Wielka produkcja za 50 mld wonów „Gwiazda Polarna” z Jun Ji-hyun i Kang Dong-wonem okazała się klapą – czy zabrakło jej siły narracji?
Wyczekiwany projekt Disney+ „Gwiazda Polarna”, którego budżet wyniósł 50 miliardów wonów i który zgromadził największe gwiazdy, Jun Ji-hyun i Kang Dong-wona, zakończył się bez większego sukcesu, spotykając się z chłodnym przyjęciem widzów. Serial, opierający się na olśniewającej obsadzie i ogromnych kosztach produkcji, nie sprostał oczekiwaniom, mimo mocnych walorów wizualnych i chemii między głównymi bohaterami.
Główny problem, zdaniem krytyków i widzów, tkwił w braku angażującej narracji. Emocjonalny rozwój między głównymi bohaterami – ambasadorką ONZ (Jun) i tajnym agentem (Kang) – wydał się pośpieszny i niewiarygodny. Kluczowe momenty, które wyjaśniałyby ich głębokie połączenie, zostały pominięte, co utrudniło widzom zrozumienie intensywności ich relacji.
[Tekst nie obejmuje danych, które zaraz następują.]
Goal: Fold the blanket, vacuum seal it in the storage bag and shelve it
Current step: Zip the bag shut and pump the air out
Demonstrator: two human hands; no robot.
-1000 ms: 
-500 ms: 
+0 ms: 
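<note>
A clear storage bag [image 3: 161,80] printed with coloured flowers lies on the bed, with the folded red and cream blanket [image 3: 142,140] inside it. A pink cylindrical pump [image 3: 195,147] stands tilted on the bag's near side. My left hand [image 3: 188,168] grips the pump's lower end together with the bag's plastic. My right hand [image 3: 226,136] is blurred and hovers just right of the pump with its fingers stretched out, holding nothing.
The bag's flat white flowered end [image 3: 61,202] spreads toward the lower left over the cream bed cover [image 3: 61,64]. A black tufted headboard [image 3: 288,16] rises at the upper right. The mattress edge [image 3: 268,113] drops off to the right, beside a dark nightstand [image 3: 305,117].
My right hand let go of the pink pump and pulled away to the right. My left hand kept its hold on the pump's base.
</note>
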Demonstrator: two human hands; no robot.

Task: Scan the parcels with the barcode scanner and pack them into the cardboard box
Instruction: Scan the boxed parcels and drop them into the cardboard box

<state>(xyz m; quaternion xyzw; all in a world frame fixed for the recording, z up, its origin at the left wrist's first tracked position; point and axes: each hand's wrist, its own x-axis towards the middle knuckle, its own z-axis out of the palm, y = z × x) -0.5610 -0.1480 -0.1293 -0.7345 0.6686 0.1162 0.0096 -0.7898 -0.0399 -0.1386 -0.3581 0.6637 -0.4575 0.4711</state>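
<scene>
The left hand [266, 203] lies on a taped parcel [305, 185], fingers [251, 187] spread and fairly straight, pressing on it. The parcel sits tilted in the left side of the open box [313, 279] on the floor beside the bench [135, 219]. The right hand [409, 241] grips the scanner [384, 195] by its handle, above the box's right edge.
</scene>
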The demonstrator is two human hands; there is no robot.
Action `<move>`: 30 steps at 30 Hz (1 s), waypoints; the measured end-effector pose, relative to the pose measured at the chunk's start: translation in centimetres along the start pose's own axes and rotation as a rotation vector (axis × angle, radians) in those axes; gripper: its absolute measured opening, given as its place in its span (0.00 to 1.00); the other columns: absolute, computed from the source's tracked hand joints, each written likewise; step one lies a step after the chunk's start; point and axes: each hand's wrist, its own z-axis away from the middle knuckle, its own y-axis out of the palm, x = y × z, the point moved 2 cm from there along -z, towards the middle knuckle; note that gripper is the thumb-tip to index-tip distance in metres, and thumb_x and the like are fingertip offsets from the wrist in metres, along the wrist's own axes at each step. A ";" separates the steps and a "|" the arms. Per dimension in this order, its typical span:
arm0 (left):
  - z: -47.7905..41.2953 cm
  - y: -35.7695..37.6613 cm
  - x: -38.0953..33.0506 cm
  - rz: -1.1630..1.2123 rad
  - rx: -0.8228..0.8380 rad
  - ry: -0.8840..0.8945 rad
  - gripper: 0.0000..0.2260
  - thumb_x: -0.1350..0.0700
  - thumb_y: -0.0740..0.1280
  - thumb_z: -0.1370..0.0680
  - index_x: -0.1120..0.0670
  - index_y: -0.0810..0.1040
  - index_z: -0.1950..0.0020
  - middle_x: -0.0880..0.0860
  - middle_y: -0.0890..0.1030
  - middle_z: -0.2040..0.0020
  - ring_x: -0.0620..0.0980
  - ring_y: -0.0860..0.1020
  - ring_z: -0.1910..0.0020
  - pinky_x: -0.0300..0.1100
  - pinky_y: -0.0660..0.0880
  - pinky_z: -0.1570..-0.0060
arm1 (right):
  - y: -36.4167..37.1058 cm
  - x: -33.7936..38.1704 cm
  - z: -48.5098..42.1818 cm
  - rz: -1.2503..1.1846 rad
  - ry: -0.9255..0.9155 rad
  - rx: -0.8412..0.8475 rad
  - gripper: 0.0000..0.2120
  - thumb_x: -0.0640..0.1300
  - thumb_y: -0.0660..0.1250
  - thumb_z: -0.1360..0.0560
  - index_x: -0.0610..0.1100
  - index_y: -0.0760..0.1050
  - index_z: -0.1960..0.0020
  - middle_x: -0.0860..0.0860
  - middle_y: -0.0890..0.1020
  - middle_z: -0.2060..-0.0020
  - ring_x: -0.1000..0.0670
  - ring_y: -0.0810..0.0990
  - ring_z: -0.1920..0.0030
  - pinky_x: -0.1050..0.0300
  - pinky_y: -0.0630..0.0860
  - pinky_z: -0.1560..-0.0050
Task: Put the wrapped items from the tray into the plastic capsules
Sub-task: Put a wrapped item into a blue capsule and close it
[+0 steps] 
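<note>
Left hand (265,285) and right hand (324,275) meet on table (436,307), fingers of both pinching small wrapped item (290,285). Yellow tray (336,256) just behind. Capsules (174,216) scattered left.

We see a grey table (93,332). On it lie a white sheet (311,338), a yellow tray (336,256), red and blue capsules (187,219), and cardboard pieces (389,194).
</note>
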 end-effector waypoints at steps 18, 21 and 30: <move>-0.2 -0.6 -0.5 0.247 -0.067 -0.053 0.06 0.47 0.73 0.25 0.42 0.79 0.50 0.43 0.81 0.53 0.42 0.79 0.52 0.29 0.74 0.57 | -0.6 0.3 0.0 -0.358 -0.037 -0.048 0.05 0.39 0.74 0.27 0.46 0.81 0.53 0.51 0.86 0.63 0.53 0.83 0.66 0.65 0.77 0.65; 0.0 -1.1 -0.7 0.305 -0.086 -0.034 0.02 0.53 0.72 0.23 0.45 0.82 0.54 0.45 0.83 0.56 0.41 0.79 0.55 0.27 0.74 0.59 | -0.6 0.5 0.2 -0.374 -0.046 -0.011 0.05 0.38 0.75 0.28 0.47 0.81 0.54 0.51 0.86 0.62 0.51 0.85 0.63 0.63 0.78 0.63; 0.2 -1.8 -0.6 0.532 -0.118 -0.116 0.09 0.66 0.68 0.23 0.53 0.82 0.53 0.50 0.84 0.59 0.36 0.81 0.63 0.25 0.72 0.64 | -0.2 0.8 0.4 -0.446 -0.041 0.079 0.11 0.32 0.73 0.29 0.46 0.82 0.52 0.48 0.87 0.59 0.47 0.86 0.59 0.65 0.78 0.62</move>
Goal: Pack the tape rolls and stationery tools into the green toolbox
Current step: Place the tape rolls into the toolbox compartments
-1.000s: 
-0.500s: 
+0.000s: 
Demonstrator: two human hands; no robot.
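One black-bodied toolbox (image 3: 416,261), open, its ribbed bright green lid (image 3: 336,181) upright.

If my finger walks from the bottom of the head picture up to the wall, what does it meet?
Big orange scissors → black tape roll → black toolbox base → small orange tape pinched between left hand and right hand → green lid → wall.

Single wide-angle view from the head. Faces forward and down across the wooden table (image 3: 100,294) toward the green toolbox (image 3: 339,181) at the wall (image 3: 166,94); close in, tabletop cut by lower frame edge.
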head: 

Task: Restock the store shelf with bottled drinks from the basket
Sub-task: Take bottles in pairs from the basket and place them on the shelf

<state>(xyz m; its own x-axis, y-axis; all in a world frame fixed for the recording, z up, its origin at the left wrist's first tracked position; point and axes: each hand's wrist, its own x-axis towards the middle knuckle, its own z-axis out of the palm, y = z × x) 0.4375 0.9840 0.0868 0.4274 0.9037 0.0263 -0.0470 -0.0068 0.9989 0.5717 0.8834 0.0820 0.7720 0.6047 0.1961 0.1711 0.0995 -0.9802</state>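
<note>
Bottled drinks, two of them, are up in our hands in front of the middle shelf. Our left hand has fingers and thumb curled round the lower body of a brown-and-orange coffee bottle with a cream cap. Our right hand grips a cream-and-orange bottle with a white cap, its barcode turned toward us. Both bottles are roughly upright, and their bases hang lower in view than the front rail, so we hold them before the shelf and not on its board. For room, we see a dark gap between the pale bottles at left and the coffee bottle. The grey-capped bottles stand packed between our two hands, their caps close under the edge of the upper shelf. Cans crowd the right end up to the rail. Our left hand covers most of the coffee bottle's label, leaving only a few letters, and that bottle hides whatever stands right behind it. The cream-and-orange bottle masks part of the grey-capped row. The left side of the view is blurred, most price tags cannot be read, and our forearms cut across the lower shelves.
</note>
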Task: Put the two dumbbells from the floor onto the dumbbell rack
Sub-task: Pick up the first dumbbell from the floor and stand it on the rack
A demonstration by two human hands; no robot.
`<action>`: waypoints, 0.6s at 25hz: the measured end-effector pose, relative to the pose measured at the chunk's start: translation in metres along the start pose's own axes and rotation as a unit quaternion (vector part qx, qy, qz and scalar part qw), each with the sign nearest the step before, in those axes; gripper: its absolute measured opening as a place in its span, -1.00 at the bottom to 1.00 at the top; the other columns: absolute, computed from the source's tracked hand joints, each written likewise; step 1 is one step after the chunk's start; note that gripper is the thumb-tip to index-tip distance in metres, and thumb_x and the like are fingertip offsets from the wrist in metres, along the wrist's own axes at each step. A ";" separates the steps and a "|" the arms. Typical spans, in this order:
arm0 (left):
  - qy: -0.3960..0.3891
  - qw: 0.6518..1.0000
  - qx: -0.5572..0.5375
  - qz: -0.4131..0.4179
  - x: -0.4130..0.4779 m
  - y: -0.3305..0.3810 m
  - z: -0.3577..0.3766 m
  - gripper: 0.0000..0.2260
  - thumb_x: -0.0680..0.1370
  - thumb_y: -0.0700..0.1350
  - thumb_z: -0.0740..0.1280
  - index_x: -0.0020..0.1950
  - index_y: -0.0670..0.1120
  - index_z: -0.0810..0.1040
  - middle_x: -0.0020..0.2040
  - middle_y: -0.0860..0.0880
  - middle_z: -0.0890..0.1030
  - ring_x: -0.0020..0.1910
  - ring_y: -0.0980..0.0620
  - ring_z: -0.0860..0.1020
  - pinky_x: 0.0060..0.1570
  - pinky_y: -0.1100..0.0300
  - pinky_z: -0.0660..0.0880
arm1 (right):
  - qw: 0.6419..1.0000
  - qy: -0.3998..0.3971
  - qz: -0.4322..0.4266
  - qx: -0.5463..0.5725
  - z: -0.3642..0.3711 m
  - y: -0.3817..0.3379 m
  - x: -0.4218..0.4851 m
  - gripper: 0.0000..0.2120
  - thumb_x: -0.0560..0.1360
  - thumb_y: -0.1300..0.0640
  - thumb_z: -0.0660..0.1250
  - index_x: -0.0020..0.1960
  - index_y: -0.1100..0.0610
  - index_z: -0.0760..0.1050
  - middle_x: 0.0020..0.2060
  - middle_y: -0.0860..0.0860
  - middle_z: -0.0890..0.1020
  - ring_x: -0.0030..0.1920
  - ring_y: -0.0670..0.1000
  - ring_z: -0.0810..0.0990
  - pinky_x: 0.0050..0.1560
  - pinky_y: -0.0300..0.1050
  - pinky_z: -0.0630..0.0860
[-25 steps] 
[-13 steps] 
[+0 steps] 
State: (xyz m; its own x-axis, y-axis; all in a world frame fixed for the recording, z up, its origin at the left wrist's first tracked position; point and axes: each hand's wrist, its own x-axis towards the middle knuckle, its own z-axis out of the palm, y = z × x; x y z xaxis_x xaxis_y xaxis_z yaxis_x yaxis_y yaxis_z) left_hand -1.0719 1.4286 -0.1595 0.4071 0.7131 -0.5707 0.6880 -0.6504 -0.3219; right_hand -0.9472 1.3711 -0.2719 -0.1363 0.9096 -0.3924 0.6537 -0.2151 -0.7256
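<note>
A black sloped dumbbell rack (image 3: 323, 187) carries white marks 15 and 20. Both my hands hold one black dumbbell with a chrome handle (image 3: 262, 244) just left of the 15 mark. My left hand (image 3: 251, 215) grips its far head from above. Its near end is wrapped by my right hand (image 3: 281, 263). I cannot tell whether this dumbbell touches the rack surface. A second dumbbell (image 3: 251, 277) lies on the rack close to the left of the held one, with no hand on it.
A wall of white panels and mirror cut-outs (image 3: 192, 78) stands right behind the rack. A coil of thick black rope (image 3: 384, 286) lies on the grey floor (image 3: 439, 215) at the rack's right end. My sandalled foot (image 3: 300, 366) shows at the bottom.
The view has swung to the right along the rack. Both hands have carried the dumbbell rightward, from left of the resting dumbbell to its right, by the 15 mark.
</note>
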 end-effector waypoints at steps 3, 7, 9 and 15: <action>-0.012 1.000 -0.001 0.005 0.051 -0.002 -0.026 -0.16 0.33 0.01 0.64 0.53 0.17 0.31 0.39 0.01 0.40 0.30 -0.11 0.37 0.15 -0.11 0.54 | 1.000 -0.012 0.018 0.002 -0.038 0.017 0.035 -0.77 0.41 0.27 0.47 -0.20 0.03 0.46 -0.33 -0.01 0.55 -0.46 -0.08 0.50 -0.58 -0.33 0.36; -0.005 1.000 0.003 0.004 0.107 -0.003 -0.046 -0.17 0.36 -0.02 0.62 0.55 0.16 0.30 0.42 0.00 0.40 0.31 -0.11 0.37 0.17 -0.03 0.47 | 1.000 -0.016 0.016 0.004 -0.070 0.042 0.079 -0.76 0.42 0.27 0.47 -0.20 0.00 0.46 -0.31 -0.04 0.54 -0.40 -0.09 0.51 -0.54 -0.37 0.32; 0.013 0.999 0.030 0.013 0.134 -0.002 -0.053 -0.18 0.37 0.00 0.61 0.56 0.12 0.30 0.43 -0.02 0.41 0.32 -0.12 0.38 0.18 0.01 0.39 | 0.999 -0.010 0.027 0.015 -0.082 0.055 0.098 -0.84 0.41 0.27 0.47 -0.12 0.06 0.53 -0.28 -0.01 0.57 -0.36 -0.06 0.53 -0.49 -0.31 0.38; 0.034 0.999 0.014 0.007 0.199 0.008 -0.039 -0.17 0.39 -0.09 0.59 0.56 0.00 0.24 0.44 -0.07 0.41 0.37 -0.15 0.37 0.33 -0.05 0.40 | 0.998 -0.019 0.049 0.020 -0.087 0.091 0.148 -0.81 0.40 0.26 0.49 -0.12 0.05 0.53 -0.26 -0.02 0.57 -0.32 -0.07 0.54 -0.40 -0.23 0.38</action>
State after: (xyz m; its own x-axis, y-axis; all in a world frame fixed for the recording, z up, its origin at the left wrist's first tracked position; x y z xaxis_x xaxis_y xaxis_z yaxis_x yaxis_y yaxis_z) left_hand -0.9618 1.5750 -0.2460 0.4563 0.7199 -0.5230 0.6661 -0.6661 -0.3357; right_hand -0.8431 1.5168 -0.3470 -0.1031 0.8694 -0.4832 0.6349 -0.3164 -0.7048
Ponadto, podważono wiarygodność postaci ekspertów. Pomimo przedstawienia ich jako błyskotliwej dyplomatki i legendarnego agenta, bohaterowie często podejmowali nieprofesjonalne decyzje. Rozbieżność między ich określoną rolą a rzeczywistymi działaniami, takimi jak emocjonalne wybuchy podczas kluczowych negocjacji czy nieprzemyślane akcje podczas misji, wywołały rozczarowanie i konsternację.
Sama fabuła zbyt mocno opierała się na przypadku przy powstawaniu i rozwiązywaniu sytuacji kryzysowych. Zamiast narastającego napięcia, zwroty akcji często wydawały się przypadkowe, jak przypadkowo odkryte tajne przejścia czy łatwo dostępne dowody. Osłabiło to napięcie, niezbędne dla gatunku thrillera szpiegowskiego, i sprawiło, że wynik historii stał się przewidywalny.
Ostatecznie, sama „wizualna atrakcyjność” dwojga aktorów nie wystarczyła, aby zrekompensować słabości narracyjne. Rozczarowujący wynik znalazł odzwierciedlenie również w odbiorze społecznym, ponieważ „Gwiazda Polarna”, krótko przed finałowym odcinkiem, spadła na czwarte miejsce w rankingach popularności – skromny wynik dla projektu określanego jako „najbardziej wyczekiwany serial roku”.
Smutne pożegnanie „Gwiazdy Polarnej” niesie ze sobą ważną lekcję dla branży K-content: nawet najjaśniejsze gwiazdy nie wystarczą, jeśli historia nie jest mocno powiązana „wiarygodnością”, która jest niezbędna do przyciągnięcia widowni.
Wielu koreańskich internautów wyraziło swoje rozczarowanie, komentując, że silna historia jest ważniejsza niż kosztowna produkcja i znane twarze. Niektórzy nawet zauważyli, że chociaż chemia między głównymi aktorami była dobra, fabuła ich nie wspierała, przez co całość przypominała drogą sesję zdjęciową.